▸ **TASK DETAILS**: Return only that part of the material below which starts with the line containing "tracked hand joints" and goes on through the line containing "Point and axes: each", restated exactly.

▸ **INFORMATION SUPPLIED**:
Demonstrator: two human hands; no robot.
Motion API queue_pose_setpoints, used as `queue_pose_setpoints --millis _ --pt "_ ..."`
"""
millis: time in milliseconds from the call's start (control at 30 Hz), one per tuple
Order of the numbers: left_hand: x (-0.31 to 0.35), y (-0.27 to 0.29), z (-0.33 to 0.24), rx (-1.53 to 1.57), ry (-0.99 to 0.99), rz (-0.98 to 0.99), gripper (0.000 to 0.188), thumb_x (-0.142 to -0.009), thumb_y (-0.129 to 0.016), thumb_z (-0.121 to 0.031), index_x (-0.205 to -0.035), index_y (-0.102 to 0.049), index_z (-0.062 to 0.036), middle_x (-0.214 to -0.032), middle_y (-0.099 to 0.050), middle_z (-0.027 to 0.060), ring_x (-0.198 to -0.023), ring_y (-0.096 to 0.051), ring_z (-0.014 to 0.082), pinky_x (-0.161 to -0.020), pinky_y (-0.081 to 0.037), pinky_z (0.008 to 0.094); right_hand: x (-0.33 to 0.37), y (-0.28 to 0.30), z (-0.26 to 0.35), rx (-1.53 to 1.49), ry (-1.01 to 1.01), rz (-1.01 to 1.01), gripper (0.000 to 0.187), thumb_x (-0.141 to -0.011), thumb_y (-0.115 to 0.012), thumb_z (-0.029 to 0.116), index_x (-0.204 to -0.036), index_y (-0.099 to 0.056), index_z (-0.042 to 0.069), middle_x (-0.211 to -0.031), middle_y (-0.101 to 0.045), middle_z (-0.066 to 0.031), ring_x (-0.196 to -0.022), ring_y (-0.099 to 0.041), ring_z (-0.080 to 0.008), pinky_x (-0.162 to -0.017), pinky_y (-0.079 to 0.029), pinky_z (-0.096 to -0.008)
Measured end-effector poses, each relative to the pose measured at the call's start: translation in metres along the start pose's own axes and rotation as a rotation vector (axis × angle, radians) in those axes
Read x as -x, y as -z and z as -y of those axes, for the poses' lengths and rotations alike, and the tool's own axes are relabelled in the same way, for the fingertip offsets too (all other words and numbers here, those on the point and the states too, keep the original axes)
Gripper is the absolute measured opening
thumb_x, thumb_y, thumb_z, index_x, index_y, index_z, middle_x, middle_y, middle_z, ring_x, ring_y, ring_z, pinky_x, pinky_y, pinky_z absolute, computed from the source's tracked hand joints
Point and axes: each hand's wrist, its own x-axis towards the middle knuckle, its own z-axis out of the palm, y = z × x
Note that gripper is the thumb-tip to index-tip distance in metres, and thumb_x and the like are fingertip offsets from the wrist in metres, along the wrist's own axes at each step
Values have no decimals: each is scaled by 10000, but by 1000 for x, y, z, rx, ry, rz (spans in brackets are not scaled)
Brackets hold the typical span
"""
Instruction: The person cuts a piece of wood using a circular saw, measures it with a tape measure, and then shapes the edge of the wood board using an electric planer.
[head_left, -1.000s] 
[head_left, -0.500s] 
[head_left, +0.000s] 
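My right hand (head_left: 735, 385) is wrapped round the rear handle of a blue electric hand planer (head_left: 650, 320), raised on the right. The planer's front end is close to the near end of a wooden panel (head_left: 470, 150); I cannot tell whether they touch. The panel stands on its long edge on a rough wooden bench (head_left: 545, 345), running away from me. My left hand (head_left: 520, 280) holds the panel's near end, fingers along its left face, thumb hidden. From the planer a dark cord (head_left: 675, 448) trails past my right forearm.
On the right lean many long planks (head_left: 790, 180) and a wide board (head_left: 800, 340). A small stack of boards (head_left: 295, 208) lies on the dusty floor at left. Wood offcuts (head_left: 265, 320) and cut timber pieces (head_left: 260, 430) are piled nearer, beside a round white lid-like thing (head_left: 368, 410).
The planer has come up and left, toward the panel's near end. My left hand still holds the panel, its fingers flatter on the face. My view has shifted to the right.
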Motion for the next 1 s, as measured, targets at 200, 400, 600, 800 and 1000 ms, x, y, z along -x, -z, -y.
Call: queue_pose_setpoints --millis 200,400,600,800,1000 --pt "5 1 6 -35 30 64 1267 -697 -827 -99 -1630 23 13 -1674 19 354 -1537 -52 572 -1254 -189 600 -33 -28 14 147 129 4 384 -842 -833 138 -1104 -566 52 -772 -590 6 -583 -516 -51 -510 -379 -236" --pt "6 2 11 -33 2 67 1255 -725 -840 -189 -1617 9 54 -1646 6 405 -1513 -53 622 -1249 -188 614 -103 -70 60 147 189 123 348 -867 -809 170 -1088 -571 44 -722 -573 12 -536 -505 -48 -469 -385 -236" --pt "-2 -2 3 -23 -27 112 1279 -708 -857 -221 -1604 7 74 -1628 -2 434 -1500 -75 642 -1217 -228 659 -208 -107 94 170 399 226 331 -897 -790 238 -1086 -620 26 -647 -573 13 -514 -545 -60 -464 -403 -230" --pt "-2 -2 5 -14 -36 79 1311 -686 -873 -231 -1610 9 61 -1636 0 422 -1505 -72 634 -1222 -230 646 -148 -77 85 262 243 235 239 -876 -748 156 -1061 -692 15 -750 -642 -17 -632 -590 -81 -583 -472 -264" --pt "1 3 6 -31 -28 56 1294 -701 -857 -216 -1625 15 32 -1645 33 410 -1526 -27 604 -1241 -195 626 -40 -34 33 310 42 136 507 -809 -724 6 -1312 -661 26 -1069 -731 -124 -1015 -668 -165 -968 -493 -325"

▸ **THE ANSWER**:
thumb_x, thumb_y, thumb_z, index_x, index_y, index_z, middle_x, middle_y, middle_z, ring_x, ring_y, ring_z, pinky_x, pinky_y, pinky_z absolute, computed from the source's tracked hand joints
Point and axes: each hand's wrist, its own x-axis towards the middle knuckle, its own z-axis out of the palm, y = z × x

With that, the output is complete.